PARTITION_NAME NUM_ROWS
------------------------------ ----------
P0710 1332466
P0810 2583379
P0910 1084155
PMAX 0


Voy a eliminar 100,000 registros de una de las particiones:

delete from t partition (p0910)
where rownum <= 100000; 100000 filas suprimidas.

Actualizo las estadisticas, usando el default, es decir sin recolección incremental:

begin
dbms_stats.gather_table_stats(ownname => user,tabname => 'T');
end;

Procedimiento PL/SQL terminado correctamente.
Transcurrido: 00:00:11.71

Demoró casi 12 segundos.

select dbms_stats.get_prefs('INCREMENTAL', tabname=>'T') from dual;

FALSE

Con la consulta de arriba verificamos que se hizo la recolección convencional

Ahora voy a activar la recolección sobre la tabla T y voy eliminar filas y voy a volver a recolectar las estadisticas:

begin
dbms_stats.set_table_prefs(ownname => user,tabname => 'T',
pname => 'INCREMENTAL',pvalue => 'TRUE');
end;

Verificamos que efectivamente esta activado el modo incremental sobre la tabla T:

select dbms_stats.get_prefs('INCREMENTAL', tabname=>'T') from dual;

TRUE


begin
dbms_stats.gather_table_stats(ownname => user,tabname => 'T');
end;

Transcurrido: 00:00:04.71

Ahora demoró 4s. En lugar de recorrer toda la tabla solo analizó la partición que cambió y luego derivó las estadisticas globales en base a los cambios efectuados y usando la sinapsis de la partición.

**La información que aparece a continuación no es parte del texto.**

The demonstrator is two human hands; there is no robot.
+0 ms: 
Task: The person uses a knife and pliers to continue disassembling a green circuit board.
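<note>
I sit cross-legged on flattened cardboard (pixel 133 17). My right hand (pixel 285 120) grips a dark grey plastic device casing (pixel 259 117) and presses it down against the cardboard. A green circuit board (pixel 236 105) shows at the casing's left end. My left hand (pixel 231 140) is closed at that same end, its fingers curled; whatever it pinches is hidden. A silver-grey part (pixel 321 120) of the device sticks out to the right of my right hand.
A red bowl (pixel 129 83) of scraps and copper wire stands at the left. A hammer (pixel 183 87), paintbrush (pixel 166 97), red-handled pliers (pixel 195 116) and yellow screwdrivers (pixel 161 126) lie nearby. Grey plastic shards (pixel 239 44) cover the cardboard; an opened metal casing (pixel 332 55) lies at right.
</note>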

Hay que tomar en cuenta que los histogramas globales no se preservan luego de ejecutar la recolección incremental (ver Bug 8686932 en Metalink).

Si bien este método usado por Oracle para hacer mas efectiva la recolección se viene estudiando en ambitos academicos y de laboratorio hace ya tiempo, es Oracle el primer motor de base relacional en implementarlo.